▶ TASK DETAILS
Reproduce word for word, from the entries below, the line with "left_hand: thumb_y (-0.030", the line with "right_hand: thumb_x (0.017", and every line between them, and nothing more.
*** Begin section ***
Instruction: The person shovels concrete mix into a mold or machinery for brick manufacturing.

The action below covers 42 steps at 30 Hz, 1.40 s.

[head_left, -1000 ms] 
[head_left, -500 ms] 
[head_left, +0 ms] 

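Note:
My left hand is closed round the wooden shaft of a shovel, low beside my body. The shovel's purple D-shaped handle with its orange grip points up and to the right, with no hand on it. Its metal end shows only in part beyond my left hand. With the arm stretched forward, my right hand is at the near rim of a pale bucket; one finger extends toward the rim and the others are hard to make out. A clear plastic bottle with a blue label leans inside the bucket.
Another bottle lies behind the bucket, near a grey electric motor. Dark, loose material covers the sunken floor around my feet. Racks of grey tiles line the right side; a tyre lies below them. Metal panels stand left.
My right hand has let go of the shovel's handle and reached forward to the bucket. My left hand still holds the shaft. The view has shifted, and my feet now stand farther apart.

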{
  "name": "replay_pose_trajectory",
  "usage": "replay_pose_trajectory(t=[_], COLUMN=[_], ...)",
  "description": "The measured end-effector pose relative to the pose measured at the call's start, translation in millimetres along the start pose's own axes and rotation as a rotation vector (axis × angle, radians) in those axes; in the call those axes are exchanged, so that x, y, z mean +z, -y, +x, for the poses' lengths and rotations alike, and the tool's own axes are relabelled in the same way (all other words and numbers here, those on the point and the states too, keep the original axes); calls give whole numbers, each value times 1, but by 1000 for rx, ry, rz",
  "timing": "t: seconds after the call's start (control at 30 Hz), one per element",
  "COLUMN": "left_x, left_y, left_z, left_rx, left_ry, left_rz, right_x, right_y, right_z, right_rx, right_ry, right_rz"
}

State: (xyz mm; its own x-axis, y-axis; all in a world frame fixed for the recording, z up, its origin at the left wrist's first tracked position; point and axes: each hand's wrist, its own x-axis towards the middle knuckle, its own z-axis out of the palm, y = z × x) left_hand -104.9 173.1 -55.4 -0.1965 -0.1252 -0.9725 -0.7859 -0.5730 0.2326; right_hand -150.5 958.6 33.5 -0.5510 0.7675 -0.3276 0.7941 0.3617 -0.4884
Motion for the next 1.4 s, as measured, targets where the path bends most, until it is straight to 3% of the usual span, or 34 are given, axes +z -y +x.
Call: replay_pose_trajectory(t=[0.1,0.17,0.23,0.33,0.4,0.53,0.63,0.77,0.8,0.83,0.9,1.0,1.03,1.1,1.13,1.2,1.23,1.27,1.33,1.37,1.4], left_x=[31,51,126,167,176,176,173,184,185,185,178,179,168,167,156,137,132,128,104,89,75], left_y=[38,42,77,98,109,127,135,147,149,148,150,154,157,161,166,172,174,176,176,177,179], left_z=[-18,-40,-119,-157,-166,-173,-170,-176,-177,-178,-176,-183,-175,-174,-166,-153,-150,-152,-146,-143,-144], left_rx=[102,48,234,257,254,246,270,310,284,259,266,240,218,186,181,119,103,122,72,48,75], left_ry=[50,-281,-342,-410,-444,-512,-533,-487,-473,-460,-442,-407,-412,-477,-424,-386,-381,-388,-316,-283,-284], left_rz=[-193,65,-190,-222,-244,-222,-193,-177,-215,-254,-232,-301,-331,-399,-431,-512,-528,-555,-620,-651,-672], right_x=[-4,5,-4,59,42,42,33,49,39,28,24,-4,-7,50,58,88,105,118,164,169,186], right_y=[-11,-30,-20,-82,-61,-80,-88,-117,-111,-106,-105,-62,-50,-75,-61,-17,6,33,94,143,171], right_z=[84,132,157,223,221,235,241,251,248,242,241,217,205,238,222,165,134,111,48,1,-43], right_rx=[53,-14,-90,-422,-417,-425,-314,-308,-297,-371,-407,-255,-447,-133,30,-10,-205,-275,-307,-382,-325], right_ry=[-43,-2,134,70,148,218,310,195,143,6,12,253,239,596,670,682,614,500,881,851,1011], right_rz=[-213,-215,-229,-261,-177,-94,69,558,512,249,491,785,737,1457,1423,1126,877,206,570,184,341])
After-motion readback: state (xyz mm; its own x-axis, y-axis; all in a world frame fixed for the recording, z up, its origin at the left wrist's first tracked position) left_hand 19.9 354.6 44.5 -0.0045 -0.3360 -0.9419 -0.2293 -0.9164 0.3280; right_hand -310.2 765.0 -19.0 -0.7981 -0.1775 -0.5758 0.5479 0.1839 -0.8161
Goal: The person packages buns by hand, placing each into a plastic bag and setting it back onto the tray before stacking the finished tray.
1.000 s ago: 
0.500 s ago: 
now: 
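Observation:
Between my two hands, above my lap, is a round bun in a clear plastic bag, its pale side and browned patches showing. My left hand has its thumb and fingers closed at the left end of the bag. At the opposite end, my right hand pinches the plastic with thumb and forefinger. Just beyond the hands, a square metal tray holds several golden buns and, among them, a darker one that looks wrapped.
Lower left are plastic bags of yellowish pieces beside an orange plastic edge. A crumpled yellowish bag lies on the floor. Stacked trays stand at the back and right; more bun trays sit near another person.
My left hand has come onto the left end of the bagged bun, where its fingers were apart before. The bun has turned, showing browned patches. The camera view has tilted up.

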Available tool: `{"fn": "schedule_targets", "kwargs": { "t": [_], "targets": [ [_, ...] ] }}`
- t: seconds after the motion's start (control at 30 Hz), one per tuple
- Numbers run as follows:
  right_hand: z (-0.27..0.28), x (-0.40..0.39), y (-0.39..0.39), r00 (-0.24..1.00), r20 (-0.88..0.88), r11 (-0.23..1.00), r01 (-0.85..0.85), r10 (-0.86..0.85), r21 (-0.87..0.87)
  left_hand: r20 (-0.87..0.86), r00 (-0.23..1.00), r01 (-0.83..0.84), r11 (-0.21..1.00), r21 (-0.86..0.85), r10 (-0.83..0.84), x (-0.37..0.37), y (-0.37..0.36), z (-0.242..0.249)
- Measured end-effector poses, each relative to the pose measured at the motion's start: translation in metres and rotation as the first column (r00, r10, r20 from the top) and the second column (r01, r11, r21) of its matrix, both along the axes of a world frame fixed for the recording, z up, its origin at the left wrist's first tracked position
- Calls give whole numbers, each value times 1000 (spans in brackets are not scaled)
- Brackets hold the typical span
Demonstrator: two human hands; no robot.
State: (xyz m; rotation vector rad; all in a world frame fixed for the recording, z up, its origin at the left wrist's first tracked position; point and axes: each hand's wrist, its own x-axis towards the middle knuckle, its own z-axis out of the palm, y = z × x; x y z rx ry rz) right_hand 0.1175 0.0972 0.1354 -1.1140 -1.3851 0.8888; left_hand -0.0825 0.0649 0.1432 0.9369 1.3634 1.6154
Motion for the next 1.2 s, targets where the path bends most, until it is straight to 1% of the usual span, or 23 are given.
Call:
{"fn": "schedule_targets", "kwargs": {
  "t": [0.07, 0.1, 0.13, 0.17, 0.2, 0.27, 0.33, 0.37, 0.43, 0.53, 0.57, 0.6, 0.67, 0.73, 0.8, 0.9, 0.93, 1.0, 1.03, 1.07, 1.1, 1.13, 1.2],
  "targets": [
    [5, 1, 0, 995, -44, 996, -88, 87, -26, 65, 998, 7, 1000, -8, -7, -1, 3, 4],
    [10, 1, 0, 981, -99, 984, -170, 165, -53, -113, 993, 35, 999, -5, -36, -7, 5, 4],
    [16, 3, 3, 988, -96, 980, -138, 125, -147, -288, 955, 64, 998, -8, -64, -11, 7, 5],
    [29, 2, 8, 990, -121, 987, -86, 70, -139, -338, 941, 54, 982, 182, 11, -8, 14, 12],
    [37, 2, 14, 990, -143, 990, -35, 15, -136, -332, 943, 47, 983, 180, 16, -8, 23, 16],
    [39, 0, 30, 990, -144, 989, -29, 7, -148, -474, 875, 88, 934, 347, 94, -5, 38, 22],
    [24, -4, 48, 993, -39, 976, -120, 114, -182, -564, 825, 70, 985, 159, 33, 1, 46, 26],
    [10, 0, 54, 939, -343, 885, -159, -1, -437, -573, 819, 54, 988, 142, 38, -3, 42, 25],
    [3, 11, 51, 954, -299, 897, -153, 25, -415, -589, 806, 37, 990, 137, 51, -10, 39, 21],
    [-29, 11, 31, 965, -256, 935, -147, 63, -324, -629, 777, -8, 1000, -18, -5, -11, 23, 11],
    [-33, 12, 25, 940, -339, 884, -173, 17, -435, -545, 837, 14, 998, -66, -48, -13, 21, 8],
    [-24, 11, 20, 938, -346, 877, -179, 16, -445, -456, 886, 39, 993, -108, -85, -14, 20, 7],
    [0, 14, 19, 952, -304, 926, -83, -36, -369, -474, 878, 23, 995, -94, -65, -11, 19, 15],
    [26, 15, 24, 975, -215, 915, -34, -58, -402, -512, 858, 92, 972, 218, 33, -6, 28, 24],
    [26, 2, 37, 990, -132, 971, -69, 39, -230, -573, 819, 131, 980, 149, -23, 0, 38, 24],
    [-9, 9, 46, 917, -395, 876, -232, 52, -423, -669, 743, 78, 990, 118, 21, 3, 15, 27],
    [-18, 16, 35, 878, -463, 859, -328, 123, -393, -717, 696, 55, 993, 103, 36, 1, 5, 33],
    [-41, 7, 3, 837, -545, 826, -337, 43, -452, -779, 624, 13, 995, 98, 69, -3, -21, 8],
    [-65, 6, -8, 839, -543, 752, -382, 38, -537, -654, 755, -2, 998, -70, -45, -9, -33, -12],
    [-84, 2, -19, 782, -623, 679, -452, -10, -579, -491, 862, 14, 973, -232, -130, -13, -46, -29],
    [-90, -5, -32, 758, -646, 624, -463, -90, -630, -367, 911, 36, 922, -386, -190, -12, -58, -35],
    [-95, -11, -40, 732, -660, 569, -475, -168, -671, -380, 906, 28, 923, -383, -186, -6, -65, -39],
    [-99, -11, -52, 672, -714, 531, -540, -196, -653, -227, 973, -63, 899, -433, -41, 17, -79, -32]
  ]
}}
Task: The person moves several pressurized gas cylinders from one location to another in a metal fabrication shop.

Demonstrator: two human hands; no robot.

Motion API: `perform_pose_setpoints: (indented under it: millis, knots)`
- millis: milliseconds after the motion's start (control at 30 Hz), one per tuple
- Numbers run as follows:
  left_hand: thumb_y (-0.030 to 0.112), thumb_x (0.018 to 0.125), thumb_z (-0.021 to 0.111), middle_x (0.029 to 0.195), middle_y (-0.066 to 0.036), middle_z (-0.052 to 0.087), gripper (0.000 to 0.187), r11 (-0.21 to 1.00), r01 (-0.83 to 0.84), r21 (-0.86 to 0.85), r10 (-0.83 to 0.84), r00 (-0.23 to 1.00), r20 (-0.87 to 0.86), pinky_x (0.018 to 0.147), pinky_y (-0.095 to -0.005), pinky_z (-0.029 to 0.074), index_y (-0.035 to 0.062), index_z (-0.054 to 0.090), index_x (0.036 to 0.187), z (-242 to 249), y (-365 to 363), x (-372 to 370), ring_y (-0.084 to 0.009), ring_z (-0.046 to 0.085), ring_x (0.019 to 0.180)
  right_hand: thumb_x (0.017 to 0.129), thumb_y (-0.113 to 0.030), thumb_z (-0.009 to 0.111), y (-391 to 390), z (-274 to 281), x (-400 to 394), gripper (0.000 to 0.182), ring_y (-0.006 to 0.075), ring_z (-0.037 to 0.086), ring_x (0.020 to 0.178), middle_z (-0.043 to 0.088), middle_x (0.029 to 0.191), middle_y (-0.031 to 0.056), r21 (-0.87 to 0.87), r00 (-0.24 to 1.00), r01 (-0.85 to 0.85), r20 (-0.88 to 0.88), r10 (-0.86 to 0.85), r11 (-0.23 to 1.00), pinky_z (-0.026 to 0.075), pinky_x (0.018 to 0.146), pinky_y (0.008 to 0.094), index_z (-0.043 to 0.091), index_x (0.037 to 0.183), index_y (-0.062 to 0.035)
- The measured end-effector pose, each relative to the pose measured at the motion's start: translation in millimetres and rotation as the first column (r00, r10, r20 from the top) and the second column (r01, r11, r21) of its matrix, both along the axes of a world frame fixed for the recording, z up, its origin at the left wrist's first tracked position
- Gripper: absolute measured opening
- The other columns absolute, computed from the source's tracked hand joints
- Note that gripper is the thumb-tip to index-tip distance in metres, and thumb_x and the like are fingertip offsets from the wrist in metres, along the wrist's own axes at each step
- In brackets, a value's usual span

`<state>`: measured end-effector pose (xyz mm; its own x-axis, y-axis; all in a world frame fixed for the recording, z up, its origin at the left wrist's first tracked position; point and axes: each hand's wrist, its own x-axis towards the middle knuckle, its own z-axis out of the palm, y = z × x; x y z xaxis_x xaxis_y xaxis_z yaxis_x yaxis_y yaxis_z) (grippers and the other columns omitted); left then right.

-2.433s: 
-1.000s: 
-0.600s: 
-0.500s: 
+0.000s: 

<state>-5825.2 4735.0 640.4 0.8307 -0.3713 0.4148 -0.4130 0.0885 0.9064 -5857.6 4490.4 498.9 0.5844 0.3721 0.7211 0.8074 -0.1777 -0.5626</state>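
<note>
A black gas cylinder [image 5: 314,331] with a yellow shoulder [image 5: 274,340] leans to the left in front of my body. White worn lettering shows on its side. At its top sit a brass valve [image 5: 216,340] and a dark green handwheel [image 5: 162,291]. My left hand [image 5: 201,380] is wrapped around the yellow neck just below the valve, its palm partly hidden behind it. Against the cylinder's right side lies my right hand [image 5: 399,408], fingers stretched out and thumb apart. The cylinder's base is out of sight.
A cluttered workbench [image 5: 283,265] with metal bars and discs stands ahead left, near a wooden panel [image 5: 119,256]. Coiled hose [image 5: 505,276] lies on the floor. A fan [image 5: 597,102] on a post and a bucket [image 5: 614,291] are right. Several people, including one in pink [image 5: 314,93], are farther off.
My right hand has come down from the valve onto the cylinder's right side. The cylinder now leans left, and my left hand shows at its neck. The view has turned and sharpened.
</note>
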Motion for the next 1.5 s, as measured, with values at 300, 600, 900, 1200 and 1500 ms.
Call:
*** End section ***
▶ COMPLETED TASK
  left_hand: thumb_y (-0.030 to 0.112), thumb_x (0.018 to 0.125), thumb_z (-0.021 to 0.111), middle_x (0.029 to 0.195), middle_y (-0.066 to 0.036), middle_z (-0.052 to 0.087), gripper (0.000 to 0.187), r11 (-0.21 to 1.00), r01 (-0.83 to 0.84), r21 (-0.86 to 0.85), r10 (-0.83 to 0.84), r00 (-0.23 to 1.00), r20 (-0.87 to 0.86), pinky_x (0.018 to 0.147), pinky_y (-0.095 to -0.005), pinky_z (-0.029 to 0.074), index_y (-0.035 to 0.062), index_z (-0.054 to 0.090), index_x (0.036 to 0.187), z (-242 to 249), y (-365 to 363), x (-372 to 370), ring_y (-0.084 to 0.009), ring_z (-0.046 to 0.085), ring_x (0.019 to 0.180)
  right_hand: thumb_x (0.017 to 0.129), thumb_y (-0.113 to 0.030), thumb_z (-0.009 to 0.111), y (-391 to 390), z (-274 to 281), x (-400 to 394), gripper (0.000 to 0.182), ring_y (-0.006 to 0.075), ring_z (-0.037 to 0.086), ring_x (0.020 to 0.178), middle_z (-0.043 to 0.088), middle_x (0.029 to 0.191), middle_y (-0.031 to 0.056), r21 (-0.87 to 0.87), r00 (-0.24 to 1.00), r01 (-0.85 to 0.85), r20 (-0.88 to 0.88), r10 (-0.86 to 0.85), r11 (-0.23 to 1.00), pinky_z (-0.026 to 0.075), pinky_x (0.018 to 0.146), pinky_y (0.008 to 0.094), index_z (-0.043 to 0.091), index_x (0.037 to 0.183), index_y (-0.062 to 0.035)

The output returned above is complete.